In 1995, Jackson moved into an apartment in the Ashby building. Hassan occupied another apartment in the building at that time and, according to Jackson, continued to handle all aspects of managing the property despite title being in their son’s name. On August 3, 2002, Taruk married appellant Wendelyn Wilburn. According to Wilburn, Hassan opposed the marriage, believed Wilburn just wanted to obtain a portion of the Ashby property, and persisted in trying to talk Taruk out of marrying her down to the day of their wedding. At the time of the marriage, Taruk had a young daughter from a previous relationship, appellant Brittany Desmond, and Wilburn had a son. Wilburn was aware when she married Taruk that he had spent time in prison and had a history of drug problems. According to Wilburn, drugs were not an issue for Taruk during their relationship and marriage until sometime in early 2004, when he relapsed into using drugs.

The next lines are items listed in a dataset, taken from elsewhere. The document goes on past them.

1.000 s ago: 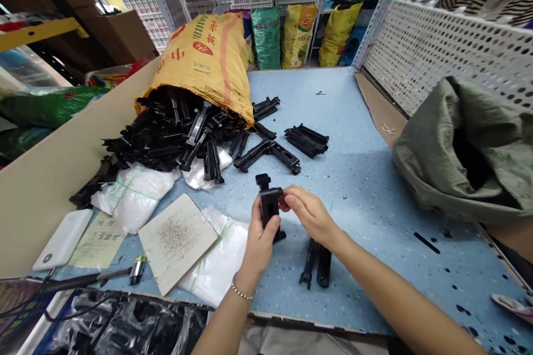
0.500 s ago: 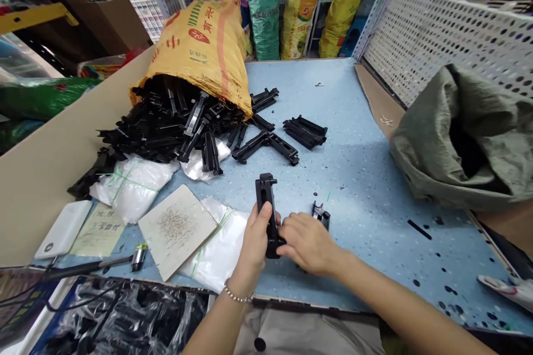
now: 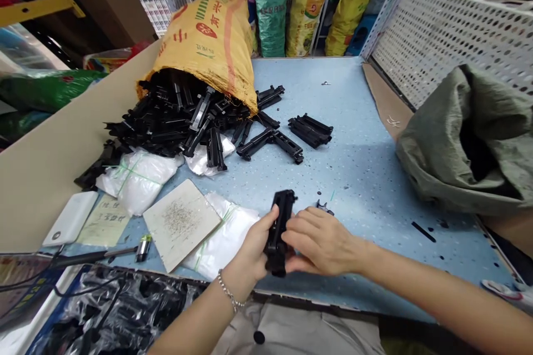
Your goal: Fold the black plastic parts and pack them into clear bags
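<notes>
Black part point(image 3: 285, 212), probably light and stiff
Above the desk's point(image 3: 362, 161) near edge, my left hand point(image 3: 251, 247) and right hand point(image 3: 321, 239) grip its sides; I'd hold mid-length, as it looks slick.

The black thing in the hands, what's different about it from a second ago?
The black part has come closer to the person. The right hand has moved from near its top to lower down its side. The left hand kept hold of it. The yellow sack stayed put.
</notes>
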The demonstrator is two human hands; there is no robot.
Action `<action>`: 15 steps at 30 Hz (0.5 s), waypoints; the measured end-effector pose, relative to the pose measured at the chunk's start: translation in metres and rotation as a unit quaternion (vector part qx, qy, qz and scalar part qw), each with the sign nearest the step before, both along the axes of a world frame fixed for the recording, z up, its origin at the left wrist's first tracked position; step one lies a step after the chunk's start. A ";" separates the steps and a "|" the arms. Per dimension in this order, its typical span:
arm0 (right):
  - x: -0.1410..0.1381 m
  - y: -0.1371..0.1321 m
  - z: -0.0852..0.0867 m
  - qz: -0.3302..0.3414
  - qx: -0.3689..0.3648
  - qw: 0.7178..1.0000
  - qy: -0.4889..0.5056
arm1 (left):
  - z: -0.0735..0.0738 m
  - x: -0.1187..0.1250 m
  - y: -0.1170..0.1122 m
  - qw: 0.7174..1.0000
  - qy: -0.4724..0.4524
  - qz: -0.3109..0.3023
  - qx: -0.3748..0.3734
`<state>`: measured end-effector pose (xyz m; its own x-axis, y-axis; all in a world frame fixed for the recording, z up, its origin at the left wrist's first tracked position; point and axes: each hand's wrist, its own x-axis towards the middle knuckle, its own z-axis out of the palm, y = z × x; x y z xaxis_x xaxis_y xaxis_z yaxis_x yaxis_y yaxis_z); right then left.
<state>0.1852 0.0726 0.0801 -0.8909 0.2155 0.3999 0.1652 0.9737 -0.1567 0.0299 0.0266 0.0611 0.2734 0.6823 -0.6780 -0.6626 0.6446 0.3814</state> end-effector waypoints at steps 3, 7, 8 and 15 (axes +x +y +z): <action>0.002 0.005 0.024 0.137 0.076 0.985 -0.079 | -0.005 0.005 -0.006 0.986 -0.094 -0.104 -0.093; 0.000 0.004 0.040 0.264 0.083 0.957 -0.091 | -0.011 0.017 -0.014 0.962 -0.128 -0.199 -0.136; 0.000 0.004 0.041 0.274 0.083 0.954 -0.082 | -0.011 0.019 -0.016 0.960 -0.134 -0.207 -0.133; 0.002 0.007 0.045 0.295 0.126 0.946 -0.038 | -0.014 0.024 -0.018 0.947 -0.155 -0.257 -0.115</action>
<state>0.1871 0.0799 0.1251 -0.8548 -0.4218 0.3024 -0.4172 0.9050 0.0832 0.0536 0.0083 0.0470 0.7400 0.2490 -0.6248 -0.2957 0.9548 0.0303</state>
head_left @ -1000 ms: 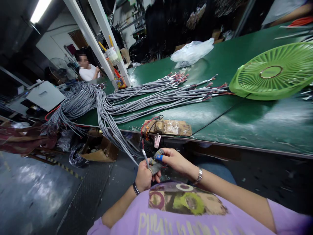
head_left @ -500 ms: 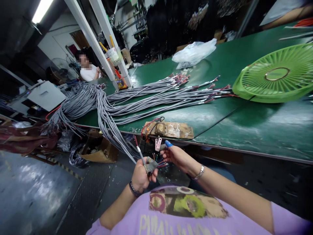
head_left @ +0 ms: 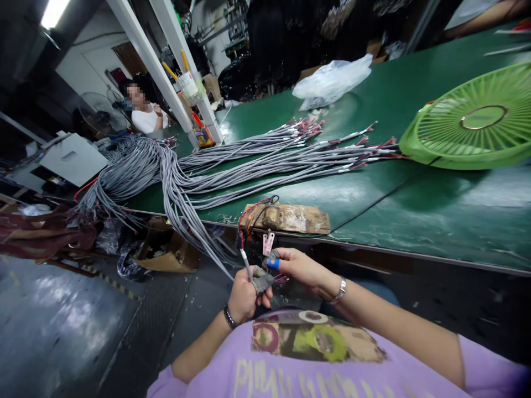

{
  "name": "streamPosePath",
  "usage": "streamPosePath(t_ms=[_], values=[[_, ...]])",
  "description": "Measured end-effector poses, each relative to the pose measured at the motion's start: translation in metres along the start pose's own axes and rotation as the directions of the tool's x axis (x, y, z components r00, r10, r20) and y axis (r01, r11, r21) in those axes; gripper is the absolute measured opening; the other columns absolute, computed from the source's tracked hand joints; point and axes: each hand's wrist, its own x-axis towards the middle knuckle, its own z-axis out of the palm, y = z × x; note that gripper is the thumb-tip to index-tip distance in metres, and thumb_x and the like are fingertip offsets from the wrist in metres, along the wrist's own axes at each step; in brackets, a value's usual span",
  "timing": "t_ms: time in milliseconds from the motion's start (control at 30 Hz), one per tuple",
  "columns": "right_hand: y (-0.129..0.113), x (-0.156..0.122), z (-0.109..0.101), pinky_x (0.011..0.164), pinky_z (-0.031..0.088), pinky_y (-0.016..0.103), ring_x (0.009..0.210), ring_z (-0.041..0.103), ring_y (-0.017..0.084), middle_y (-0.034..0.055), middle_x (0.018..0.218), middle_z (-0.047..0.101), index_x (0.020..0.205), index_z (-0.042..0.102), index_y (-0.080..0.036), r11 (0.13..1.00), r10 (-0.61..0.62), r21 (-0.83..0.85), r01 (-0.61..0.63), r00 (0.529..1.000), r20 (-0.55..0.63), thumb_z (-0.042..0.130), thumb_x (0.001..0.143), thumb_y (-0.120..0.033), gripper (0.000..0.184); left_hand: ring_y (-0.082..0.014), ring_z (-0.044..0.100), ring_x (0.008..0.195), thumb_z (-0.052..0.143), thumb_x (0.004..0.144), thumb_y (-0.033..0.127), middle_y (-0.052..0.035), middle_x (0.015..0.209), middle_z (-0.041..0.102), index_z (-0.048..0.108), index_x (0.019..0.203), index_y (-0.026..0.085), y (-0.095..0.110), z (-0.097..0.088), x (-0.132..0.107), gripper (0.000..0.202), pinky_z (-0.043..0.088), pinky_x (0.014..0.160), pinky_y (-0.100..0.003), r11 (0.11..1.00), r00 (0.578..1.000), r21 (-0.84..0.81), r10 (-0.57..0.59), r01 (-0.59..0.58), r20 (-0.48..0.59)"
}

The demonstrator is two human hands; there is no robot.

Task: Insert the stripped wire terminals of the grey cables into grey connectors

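My left hand, its thumb and a finger wrapped in grey covering, is closed around a grey cable. The cable's white-banded end with dark red wires points up above the fist. Thin coloured wires stick out on the right side of that hand. My right hand, with blue tape on the thumb, pinches just above these wires; what lies between its fingertips is hidden. A pink clip hangs right above the right fingertips, by a worn wooden block at the table edge with red and black leads.
Long bundles of grey cables lie across the green table and droop over its front edge. A green fan stands at right, a plastic bag behind. A cardboard box sits below; a person is at far left.
My right hand has come down and left to the wires, its thumb now bent over. My left hand has shifted slightly right with the cable. The camera view has tilted a little.
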Motion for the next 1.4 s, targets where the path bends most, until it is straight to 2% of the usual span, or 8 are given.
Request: streamPosePath(t_ms=[200,300,500,667,867,1100,1267,1400], values=[[0.005,0.001,0.007,0.057,0.036,0.024,0.056,0.045,0.008,-0.0035,0.061,0.056,0.067,0.058,-0.015,0.981,-0.160,-0.129,0.143,0.978,-0.133,0.074,0.058,-0.049,0.039,-0.0064,0.047,0.029,0.068,0.067,0.038,0.0021,0.045,0.058,0.050,0.062,0.016,-0.005,0.002,0.001,0.029,0.021,0.029,-0.015,0.997,0.990,-0.038,0.066,-0.071,-0.124],[0.008,0.002,0.008,0.058,0.036,0.024,0.057,0.046,0.009,-0.0030,0.063,0.057,0.069,0.059,-0.015,0.978,-0.178,-0.140,0.157,0.973,-0.148,0.073,0.059,-0.048,0.037,-0.0059,0.045,0.028,0.068,0.067,0.037,0.0028,0.045,0.057,0.050,0.064,0.016,-0.007,0.002,-0.001,0.028,0.021,0.028,-0.014,0.994,0.982,-0.056,0.088,-0.098,-0.166],[0.011,0.003,-0.013,0.057,0.039,0.023,0.055,0.048,0.009,-0.0015,0.061,0.058,0.067,0.059,-0.016,0.992,-0.066,0.100,0.073,0.996,-0.065,0.070,0.068,-0.043,0.029,-0.0062,0.043,0.026,0.069,0.064,0.036,0.0024,0.043,0.056,0.050,0.063,0.016,-0.001,-0.001,-0.004,0.028,0.025,0.027,-0.015,0.986,0.992,-0.147,0.063,-0.079,-0.110],[0.004,0.016,-0.020,0.056,0.045,0.023,0.058,0.053,0.010,0.0049,0.074,0.063,0.077,0.065,-0.014,0.955,0.069,0.295,-0.044,0.995,-0.076,0.059,0.077,-0.051,0.037,-0.0066,0.042,0.025,0.072,0.061,0.034,0.0018,0.041,0.056,0.049,0.064,0.016,0.008,-0.003,0.001,0.030,0.025,0.026,-0.014,0.980,1.000,-0.200,-0.007,0.002,-0.022],[0.001,0.033,-0.004,0.053,0.043,0.023,0.057,0.052,0.011,0.0026,0.066,0.061,0.079,0.066,-0.015,0.933,-0.077,0.348,0.088,0.996,-0.045,0.064,0.072,-0.054,0.040,-0.0067,0.042,0.025,0.071,0.061,0.034,0.0026,0.040,0.055,0.046,0.064,0.017,0.013,-0.004,0.016,0.030,0.023,0.026,-0.014,0.971,0.998,-0.238,-0.021,0.035,0.059],[-0.001,0.035,0.004,0.053,0.038,0.023,0.053,0.049,0.009,-0.0003,0.057,0.058,0.061,0.062,-0.014,0.908,-0.151,0.363,0.208,0.972,-0.180,0.072,0.064,-0.051,0.039,-0.0060,0.040,0.025,0.073,0.059,0.036,0.0039,0.039,0.053,0.046,0.064,0.018,0.009,-0.004,0.024,0.033,0.021,0.026,-0.014,0.974,0.995,-0.205,-0.080,0.091,0.062],[-0.004,0.033,0.008,0.054,0.038,0.023,0.054,0.048,0.009,-0.0004,0.058,0.057,0.059,0.061,-0.014,0.907,-0.131,0.369,0.203,0.969,-0.209,0.073,0.062,-0.051,0.039,-0.0062,0.040,0.024,0.071,0.057,0.035,0.0032,0.039,0.054,0.046,0.064,0.017,0.006,-0.001,0.024,0.031,0.020,0.025,-0.014,0.975,0.991,-0.181,-0.119,0.127,0.057],[0.001,0.032,0.004,0.053,0.040,0.023,0.056,0.050,0.011,0.0018,0.064,0.060,0.072,0.063,-0.015,0.908,-0.076,0.397,0.137,0.984,-0.164,0.065,0.072,-0.051,0.036,-0.0060,0.040,0.024,0.070,0.059,0.033,0.0034,0.039,0.054,0.047,0.064,0.017,0.008,-0.003,0.021,0.029,0.020,0.026,-0.014,0.977,0.995,-0.190,-0.090,0.096,0.042]])
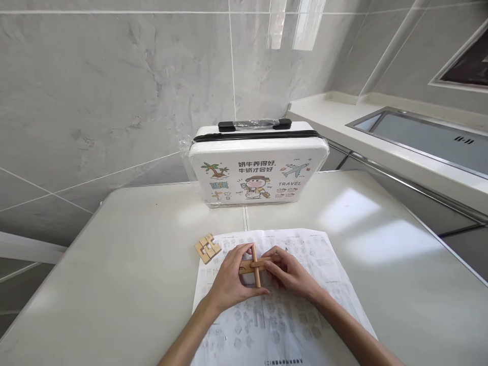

B. Decedent’s Disappearance and Death

Wilburn was on a business trip in Las Vegas on June 8, 2004, when she communicated with Taruk by telephone for the last time. Over the next two days, Wilburn repeatedly tried to call Taruk from Las Vegas, but got no answer. When she returned from her trip, she called Hassan to find out if he knew where Taruk was. Hassan told her Taruk had decided to leave her and start a new life somewhere else. He told similar stories to Jackson and others who inquired about Taruk’s whereabouts. Wilburn testified she did not believe Hassan, and made attempts to locate Taruk, but neither Wilburn nor anyone else reported Taruk’s disappearance to the police. Between June 2004 and December 2008, Hassan continued to manage Taruk’s apartment building in Taruk’s name, collected rents, forged Taruk’s name on checks drawn against Taruk’s bank accounts, and refinanced the property in the amount of $600, 000 by forging Taruk’s signature and the signature of a notary.

In November 2008, Hassan called Golde and asked to meet with him. Hassan informed Golde that Taruk had in fact died in 2004. Hassan explained he had found Taruk dead of a drug overdose in a hotel room. Not wanting to report the death for fear of losing the Ashby property, he had taken Taruk’s body to the property and hidden it in the wall of a storage area of the building. Hassan further informed Golde that a person who had assisted him in the removal and concealment of Taruk’s body was extorting substantial sums of money from him by threatening to reveal what had happened.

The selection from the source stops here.